Required action –
Apart from the pictures, everything in the lines below must be printed exactly.

The data –

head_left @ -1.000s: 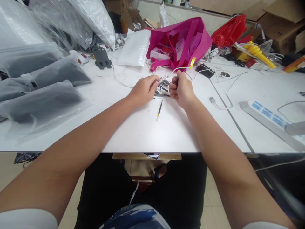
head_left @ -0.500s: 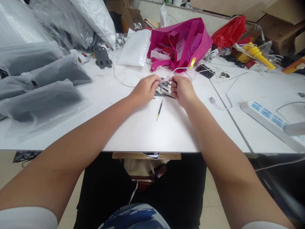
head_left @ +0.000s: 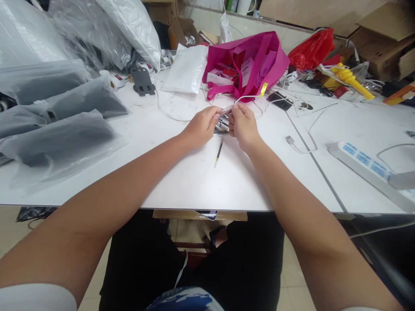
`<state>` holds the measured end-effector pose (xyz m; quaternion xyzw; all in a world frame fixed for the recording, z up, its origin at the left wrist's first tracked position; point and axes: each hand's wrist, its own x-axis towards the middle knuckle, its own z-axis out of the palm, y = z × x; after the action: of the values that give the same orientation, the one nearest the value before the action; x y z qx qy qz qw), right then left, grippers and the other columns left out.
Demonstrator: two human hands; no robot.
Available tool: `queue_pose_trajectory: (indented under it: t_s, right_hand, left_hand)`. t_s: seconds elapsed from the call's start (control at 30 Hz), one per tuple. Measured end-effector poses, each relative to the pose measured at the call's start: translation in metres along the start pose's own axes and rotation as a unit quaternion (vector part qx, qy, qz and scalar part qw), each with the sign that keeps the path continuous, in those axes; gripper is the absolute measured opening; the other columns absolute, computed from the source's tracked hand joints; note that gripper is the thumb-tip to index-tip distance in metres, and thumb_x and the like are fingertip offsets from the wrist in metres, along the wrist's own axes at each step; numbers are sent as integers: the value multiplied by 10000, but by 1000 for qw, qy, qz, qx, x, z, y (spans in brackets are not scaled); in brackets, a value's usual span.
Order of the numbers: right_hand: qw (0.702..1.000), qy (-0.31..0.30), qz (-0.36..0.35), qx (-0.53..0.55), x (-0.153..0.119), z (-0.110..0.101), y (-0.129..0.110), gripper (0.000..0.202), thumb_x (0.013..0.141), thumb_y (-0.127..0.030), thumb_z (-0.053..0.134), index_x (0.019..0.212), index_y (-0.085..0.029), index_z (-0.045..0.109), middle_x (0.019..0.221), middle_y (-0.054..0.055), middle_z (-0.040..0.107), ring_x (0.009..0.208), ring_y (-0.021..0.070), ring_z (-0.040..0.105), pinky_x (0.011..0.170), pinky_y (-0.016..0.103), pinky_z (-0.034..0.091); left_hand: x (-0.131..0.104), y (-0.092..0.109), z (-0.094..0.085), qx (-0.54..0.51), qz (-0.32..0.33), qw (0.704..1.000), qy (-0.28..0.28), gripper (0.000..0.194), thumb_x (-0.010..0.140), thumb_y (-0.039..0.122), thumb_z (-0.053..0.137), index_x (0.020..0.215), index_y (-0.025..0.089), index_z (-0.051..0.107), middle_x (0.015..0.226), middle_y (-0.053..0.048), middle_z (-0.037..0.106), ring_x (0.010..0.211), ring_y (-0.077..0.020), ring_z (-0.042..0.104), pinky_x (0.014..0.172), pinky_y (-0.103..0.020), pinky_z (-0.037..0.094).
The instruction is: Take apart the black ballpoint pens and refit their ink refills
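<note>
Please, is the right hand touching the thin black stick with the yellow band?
Apart. The head view shows white tabletop between the right hand and the black stick.

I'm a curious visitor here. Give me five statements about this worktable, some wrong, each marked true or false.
1. The left hand pinches a slim pale piece. True.
2. The hands are far apart. False: the right hand is close beside the left.
3. A pink bag holds small boxes. True.
4. The power strip lies on the left. False: the power strip is at the right.
5. A dark stick with a yellow band lies nearer the front edge of the table than the hands. True.
</note>
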<state>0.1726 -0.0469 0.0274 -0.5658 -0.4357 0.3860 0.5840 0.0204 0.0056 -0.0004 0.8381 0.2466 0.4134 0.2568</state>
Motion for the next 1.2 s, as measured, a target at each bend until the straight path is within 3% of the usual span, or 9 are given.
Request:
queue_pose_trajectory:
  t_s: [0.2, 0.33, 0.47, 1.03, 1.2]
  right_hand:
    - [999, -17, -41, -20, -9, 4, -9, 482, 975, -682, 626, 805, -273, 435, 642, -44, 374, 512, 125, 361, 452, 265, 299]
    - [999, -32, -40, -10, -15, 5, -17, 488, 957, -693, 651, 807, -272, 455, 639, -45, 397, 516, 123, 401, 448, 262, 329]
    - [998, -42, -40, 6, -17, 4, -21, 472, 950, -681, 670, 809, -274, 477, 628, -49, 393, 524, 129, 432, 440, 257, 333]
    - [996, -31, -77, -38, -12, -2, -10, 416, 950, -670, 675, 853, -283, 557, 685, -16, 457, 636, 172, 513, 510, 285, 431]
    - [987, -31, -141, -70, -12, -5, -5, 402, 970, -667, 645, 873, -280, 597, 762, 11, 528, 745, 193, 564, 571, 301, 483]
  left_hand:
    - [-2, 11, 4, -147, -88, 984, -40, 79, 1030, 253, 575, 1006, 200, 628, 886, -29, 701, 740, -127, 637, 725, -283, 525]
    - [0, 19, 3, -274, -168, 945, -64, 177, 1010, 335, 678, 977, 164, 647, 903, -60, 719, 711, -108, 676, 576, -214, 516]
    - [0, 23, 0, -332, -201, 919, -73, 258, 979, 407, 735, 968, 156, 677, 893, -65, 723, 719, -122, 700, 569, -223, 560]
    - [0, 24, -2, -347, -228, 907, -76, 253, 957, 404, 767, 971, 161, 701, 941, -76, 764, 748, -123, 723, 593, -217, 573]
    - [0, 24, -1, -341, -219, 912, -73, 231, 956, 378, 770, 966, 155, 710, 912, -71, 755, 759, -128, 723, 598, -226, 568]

Written solution –
head_left @ -1.000s: 
head_left @ -0.500s: 
head_left @ +0.000s: 
`<state>` holds the measured end-effector pose (xyz m; quaternion xyzw; all in a world frame fixed for the recording, z up, its origin at the left wrist's first tracked position; point and axes: each hand's wrist, its own x-axis towards the middle knuckle, its own z-axis out of the palm, y = z × x; after the action: of the values that give the same orientation, the one nearest the value before the action; x y z qx qy qz qw), right then left, grippers and the other columns left out.
Demonstrator: two human hands; no robot.
Available tool: `queue_pose_trajectory: (indented under it: t_s, right_hand, left_hand)`. t_s: seconds elapsed from the call's start (control at 30 Hz), one per tuple. Measured end-effector poses, each relative to the pose measured at the call's start: translation in metres along the start pose's own axes and rotation as a unit quaternion (vector part qx, qy, qz and scalar part qw), each with the sign that keeps the path continuous, in those axes; gripper is the absolute measured opening; the other columns absolute, computed from the source's tracked hand joints; note that gripper is the thumb-tip to index-tip distance in metres, and thumb_x and the like are fingertip offsets from the wrist in metres, along the wrist's own axes at each step; numbers are sent as integers: the value multiplied by 10000, but by 1000 for qw, qy, qz, qx, x, z, y (spans in brackets are not scaled); in brackets, a value's usual span.
Order of the numbers: right_hand: qw (0.702..1.000), qy (-0.31..0.30), qz (-0.36..0.35), qx (-0.53..0.55), x (-0.153..0.119), z (-0.110..0.101), y (-0.129..0.110), gripper (0.000..0.202), thumb_x (0.013..0.141), thumb_y (-0.127..0.030), thumb_z (-0.053..0.134), index_x (0.019..0.212), index_y (-0.085..0.029), index_z (-0.045..0.109), middle_x (0.019..0.221), middle_y (-0.054..0.055), middle_z (-0.040..0.107), ring_x (0.009..0.208), ring_y (-0.021..0.070), ring_z (-0.040..0.105), pinky_x (0.011..0.170), pinky_y (-0.016..0.103), pinky_z (-0.034..0.091); left_hand: x (-0.131..0.104), y (-0.092..0.109), z (-0.094..0.085), qx (-0.54..0.51), qz (-0.32..0.33), qw (0.704..1.000), qy (-0.28..0.28), gripper (0.000..0.194), thumb_x (-0.010..0.140), thumb_y (-0.039..0.122), thumb_z (-0.053..0.137), index_x (0.020..0.215), index_y (-0.025..0.089), index_z (-0.051..0.107), middle_x (0.015..0.226), middle_y (-0.053..0.048), middle_z (-0.037..0.106), ring_x (0.010..0.211), ring_y (-0.077..0.020), ring_z (-0.042..0.104), pinky_x (0.014..0.172), pinky_y (-0.103..0.020), pinky_z (-0.037..0.094).
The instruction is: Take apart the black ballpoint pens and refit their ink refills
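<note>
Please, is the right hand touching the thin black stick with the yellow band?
Apart. The head view shows white tabletop between the right hand and the black stick.

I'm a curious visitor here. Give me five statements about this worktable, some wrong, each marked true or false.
1. The left hand pinches a slim pale piece. True.
2. The hands are far apart. False: the right hand is close beside the left.
3. A pink bag holds small boxes. True.
4. The power strip lies on the left. False: the power strip is at the right.
5. A dark stick with a yellow band lies nearer the front edge of the table than the hands. True.
</note>
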<state>0.1726 -0.0469 0.0274 -0.5658 -0.4357 0.3860 0.5840 0.0204 0.0056 -0.0004 0.8381 0.2466 0.4134 0.2568</state>
Motion for the next 1.2 s, as measured, a target at each bend until the straight path is within 3% of the usual span, or 9 are given.
Request:
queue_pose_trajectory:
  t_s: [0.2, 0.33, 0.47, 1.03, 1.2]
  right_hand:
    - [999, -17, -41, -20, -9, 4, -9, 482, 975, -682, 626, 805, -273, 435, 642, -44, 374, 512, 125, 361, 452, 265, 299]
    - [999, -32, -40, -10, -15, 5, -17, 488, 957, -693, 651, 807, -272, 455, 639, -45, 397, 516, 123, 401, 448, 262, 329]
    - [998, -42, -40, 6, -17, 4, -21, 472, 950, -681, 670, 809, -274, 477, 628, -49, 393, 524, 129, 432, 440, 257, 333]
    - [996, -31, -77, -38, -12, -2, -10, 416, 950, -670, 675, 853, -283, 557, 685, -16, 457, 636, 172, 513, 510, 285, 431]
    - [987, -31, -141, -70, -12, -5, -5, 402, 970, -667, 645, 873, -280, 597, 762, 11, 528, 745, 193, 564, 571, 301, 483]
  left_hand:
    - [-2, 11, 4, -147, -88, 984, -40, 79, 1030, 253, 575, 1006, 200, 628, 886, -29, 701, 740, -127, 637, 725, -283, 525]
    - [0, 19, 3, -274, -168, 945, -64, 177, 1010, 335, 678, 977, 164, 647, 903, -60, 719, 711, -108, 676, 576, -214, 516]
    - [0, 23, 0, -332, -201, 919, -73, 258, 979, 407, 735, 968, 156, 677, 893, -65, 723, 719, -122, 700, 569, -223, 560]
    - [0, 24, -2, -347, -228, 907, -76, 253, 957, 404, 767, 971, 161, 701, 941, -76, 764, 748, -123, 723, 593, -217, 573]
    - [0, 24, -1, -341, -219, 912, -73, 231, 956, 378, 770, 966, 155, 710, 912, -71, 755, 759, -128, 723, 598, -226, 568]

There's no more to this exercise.